The middle of any movie makes sense, only when we remember what happened in the beginning. The ending of a story is only as impactful as what we can remember of the tension and conflict the protagonist went through. If we stop remembering, plain and simple, we’ll just forget.

Our human dilemma is that we tend to remember what we should forget, and forget what we should remember. Remembering what we’ve been through, how we felt, why we made a decision and where we came from empowers us to live life with a deep sense of resolve. 

If we stop remembering, plain and simple, we’ll just forget.

The most powerful stories are those where the main character had to overcome great odds to get the girl, stop the bomb, rescue the person and ultimately, save the world. Perhaps that sounds overly dramatic. The point is that if we don’t remember the past, the present won’t be as meaningful.

You’re in a relationship with extreme tension; remember why you fell in love.

You started a business that isn’t producing much results; remember why you began.

You’re going after a dream that seems to be going no where; remember the passion that moved you to take a risk.

You want to give up? Remember why you began.

“Do you remember the time…”

“Do you remember the time…”

“Do you remember the time…”

It was Spanish philosopher and Poet, George Santayana who said, “Those who cannot remember the past are condemned to repeat it.” Our ability to remember the past, for better or worse is what gives us the resolve to never repeat it. Remembering how we felt when “that” happened, reminds us why we left. Remembering the hurt “it” caused, strengthens us to never go back. Remember. Remember. Remember.
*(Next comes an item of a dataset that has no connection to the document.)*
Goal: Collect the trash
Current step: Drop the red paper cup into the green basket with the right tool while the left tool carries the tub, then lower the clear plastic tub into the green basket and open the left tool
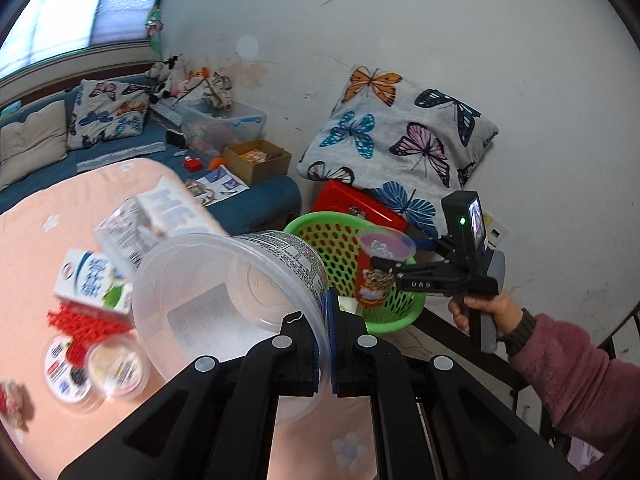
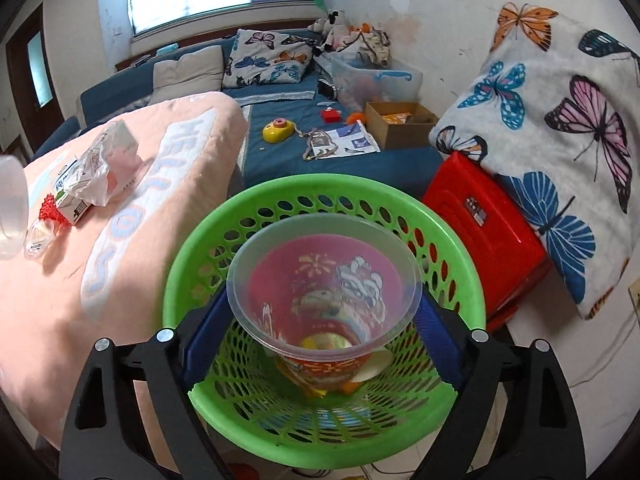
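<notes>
My left gripper [image 1: 329, 320] is shut on the rim of a clear plastic tub [image 1: 224, 292], held tilted above the pink blanket [image 1: 36, 232]. The tub also shows at the left edge of the right wrist view [image 2: 10, 208]. My right gripper [image 2: 324, 298] hangs over the green basket [image 2: 200, 264]. A red printed cup [image 2: 324, 280] with a clear lid sits between its wide-spread blue pads, which do not press on it. In the left wrist view the same cup [image 1: 374, 276] is at the basket's [image 1: 316, 220] rim. A milk carton [image 1: 94, 284], small pots [image 1: 114, 366] and red netting [image 1: 84, 324] lie on the blanket.
A red stool [image 2: 488, 216] and a butterfly pillow [image 2: 560, 120] stand right of the basket against the wall. Behind, a blue sofa [image 2: 280, 148] carries a cardboard box [image 2: 400, 124], toys and papers. A hand in a pink sleeve [image 1: 572, 368] holds the right gripper.
</notes>
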Motion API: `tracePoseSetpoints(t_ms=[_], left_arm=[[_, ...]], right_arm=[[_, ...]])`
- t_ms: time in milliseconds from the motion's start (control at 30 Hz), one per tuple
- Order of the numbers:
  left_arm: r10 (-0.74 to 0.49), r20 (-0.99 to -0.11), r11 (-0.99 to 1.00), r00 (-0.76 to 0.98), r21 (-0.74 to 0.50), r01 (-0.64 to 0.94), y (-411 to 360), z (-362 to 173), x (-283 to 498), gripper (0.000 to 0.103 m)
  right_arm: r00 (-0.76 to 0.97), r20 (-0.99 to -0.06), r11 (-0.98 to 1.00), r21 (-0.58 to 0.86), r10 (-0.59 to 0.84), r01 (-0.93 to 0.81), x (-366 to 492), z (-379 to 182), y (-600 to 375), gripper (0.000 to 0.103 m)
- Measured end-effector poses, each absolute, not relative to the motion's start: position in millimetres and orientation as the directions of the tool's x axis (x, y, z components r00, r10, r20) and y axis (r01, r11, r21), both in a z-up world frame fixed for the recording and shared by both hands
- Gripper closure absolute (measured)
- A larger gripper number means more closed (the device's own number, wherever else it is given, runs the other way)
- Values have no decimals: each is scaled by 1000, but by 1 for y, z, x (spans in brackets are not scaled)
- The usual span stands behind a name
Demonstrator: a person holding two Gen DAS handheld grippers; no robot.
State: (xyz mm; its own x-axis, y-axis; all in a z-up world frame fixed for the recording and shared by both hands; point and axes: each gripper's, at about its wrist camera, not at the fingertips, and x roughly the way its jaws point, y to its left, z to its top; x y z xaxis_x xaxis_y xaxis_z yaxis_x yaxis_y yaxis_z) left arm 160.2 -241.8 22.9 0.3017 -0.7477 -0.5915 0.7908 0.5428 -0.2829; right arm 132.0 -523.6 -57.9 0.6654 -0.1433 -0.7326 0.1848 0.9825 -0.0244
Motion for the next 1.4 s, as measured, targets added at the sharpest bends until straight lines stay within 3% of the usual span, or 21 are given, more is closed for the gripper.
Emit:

Our ability to remember the past, for better or worse is what gives us the resolve to never repeat it.

It’s not just with negative experiences of our past. In fact, I feel our greatest, and best experiences are the ones we slowly allow to fizzle away from our remembrance. Do you remember the conversations that were had with mom, dad, brother and sister as we road tripped across the Great Lakes? Do you remember exactly how you felt when you laid on the field, sun to your face; wind softly caressing your skin? It is these remembrances that refresh our lives and souls. When we take time to, even briefly look back at our past, our present takes on a new sense of meaning and delight.

Do you remember the time?

Our ability to remember is only as vivid as our memories. And to be clear, just because we remember something doesn’t mean we have to make it a memory. A memory is when you can experience past moments with your five senses. To remember is simply to look back, as we move forward. It is in this occasional looking back that provides us fuel to continue to move forward.

Living a great story begins with the beginning. In fact, every story we live in began somewhere. And remembering that somewhere, reminds us of what we’ve lived through. It is our ability to remember what we’ve lived through that gives us the capacity to embrace what we’re living in. 

It is in this occasional looking back that provides us fuel to continue to move forward.

Wherever you’re at, take a moment to remember the ‘why’ to your ‘what.’ Regardless of how it feels now, try to remember how it felt, then. When we remember to remember, we’ll begin to take deeper breaths, longer exhales and may even find a renewed sense of life.

I'll end by scything that, though we should not live in the past, we should always to learn from it. It is when we learn from our past that we begin to create our future.

“Do you remember the time…”

“Do you remember the time…”

Do YOU, remember the time?

 

 

May we live today, a story we’d want to tell tomorrow.